#### [Problem]
Below is a block of records. Copy every line in it that contains the word "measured".

#### [Stored data]
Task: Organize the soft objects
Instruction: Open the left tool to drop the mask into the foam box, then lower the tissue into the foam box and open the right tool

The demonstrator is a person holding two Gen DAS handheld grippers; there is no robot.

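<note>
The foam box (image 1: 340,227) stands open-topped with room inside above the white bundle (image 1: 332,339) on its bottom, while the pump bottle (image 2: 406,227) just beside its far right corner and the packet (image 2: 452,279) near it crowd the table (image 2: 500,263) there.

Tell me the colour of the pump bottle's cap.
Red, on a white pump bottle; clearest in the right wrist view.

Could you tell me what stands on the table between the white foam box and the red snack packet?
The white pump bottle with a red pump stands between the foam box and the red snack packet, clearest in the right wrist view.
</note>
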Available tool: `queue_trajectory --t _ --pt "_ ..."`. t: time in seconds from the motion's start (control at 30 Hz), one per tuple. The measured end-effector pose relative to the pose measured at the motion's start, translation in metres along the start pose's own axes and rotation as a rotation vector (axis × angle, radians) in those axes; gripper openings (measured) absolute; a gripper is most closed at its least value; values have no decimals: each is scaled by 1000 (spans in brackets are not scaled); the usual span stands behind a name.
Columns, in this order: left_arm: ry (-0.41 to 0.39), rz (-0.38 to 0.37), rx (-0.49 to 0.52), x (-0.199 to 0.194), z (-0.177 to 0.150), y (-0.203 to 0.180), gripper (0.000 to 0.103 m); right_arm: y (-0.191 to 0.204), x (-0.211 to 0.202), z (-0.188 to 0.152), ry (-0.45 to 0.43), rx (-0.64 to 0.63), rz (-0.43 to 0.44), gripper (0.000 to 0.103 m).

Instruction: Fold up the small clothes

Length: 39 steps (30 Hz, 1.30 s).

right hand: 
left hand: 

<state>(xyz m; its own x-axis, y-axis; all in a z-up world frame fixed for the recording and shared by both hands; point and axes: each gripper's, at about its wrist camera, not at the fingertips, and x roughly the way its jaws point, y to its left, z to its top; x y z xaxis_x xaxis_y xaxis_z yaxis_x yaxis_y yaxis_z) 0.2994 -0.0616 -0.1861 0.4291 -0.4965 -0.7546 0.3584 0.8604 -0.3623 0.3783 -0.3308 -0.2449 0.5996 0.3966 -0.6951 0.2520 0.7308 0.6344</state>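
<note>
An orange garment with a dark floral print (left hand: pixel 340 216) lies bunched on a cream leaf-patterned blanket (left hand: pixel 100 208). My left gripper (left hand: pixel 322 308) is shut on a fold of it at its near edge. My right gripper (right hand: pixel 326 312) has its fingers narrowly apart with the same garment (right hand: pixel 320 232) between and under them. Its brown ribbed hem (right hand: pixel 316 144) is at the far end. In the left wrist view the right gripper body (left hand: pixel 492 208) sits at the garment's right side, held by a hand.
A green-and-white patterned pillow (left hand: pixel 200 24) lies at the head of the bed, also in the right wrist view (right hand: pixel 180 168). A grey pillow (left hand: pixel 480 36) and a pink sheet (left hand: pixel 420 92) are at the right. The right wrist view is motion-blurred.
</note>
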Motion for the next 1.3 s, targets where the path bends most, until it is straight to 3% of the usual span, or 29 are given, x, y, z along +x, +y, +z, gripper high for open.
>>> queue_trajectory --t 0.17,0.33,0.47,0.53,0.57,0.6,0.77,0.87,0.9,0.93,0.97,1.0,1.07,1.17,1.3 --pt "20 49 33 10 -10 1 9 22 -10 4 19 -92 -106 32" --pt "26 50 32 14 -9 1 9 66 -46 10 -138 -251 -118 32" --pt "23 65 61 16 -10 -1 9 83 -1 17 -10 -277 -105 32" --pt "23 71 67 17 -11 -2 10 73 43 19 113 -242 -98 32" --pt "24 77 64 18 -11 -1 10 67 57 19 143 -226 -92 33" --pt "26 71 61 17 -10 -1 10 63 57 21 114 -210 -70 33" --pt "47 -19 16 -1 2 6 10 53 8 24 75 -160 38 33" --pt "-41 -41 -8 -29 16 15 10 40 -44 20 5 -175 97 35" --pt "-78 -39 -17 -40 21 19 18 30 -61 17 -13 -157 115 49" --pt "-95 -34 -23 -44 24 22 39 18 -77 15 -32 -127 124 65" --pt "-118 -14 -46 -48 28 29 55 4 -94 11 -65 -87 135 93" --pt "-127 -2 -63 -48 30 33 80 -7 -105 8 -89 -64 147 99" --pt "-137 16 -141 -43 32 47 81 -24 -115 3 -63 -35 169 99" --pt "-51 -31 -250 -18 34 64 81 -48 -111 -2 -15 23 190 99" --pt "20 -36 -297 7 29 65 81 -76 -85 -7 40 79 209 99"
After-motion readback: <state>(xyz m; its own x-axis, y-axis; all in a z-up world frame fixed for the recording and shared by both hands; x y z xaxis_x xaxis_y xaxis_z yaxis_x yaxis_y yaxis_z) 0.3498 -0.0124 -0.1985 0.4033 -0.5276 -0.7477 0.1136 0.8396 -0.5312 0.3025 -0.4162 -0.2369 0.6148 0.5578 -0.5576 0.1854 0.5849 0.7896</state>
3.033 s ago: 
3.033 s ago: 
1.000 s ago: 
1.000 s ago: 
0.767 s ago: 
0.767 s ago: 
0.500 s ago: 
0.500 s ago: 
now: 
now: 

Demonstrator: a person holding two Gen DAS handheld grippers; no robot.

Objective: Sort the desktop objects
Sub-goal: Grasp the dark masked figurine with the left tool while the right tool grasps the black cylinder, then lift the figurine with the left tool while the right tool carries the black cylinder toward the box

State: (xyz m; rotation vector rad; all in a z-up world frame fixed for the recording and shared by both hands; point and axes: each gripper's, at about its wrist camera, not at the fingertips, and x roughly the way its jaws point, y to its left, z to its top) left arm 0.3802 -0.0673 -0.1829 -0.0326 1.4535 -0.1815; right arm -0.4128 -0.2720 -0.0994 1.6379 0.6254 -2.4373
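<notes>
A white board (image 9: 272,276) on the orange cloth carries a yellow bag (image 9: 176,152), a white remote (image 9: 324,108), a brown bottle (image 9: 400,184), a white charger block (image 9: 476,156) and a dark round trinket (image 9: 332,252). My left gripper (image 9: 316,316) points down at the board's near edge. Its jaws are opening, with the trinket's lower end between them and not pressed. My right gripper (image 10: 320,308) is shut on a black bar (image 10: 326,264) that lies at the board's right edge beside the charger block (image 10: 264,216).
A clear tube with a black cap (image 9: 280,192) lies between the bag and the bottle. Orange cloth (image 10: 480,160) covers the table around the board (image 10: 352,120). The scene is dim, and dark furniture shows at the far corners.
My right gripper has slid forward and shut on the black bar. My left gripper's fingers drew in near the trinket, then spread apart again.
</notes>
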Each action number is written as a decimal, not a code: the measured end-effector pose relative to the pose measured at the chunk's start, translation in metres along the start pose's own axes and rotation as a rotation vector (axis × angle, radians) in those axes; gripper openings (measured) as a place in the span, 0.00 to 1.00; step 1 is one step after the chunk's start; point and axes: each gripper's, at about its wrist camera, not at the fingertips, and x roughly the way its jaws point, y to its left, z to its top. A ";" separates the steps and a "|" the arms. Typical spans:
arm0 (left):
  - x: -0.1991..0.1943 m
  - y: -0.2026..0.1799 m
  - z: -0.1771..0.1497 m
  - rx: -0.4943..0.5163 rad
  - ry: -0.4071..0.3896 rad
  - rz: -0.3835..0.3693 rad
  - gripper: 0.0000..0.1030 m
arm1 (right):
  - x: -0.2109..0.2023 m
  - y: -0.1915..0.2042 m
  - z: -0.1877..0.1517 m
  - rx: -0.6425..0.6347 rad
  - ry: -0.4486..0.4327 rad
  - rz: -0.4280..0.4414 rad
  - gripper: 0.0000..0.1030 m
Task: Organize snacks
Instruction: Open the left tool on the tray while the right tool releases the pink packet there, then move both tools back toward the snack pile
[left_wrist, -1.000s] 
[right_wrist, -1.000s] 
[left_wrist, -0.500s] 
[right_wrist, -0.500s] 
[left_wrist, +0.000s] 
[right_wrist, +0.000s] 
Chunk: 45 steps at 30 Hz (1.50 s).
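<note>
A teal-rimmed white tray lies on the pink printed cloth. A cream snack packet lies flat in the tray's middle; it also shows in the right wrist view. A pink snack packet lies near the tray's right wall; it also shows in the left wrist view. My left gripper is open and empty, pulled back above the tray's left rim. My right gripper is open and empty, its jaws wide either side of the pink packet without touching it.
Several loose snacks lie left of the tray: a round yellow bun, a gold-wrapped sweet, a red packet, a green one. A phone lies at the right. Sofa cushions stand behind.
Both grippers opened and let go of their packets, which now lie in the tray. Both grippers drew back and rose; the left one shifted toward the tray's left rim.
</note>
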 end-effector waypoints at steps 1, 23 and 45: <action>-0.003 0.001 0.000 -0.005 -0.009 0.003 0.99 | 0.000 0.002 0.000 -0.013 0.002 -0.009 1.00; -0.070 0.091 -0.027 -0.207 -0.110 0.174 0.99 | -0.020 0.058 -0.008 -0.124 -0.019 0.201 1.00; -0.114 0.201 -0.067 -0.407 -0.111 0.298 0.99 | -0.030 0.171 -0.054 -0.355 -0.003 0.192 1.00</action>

#### [Exercise response]
Available tool: `queue_trajectory --t _ --pt "_ ..."`. t: time in seconds from the motion's start (control at 30 Hz), one per tuple. The measured end-effector pose relative to the pose measured at the motion's start, translation in metres along the start pose's own axes and rotation as a rotation vector (axis × angle, radians) in those axes; gripper openings (measured) absolute; a gripper is most closed at its least value; values have no decimals: each is scaled by 1000 (spans in brackets are not scaled); the usual span stands behind a name.
Each action number is written as a decimal, not a code: the measured end-effector pose relative to the pose measured at the chunk's start, translation in metres along the start pose's own axes and rotation as a rotation vector (axis × angle, radians) in those axes; gripper openings (measured) as a place in the span, 0.00 to 1.00; step 1 is one step after the chunk's start; point and axes: each gripper's, at about its wrist camera, not at the fingertips, and x roughly the way its jaws point, y to its left, z to its top. A ";" separates the steps and a "|" the arms. Typical spans:

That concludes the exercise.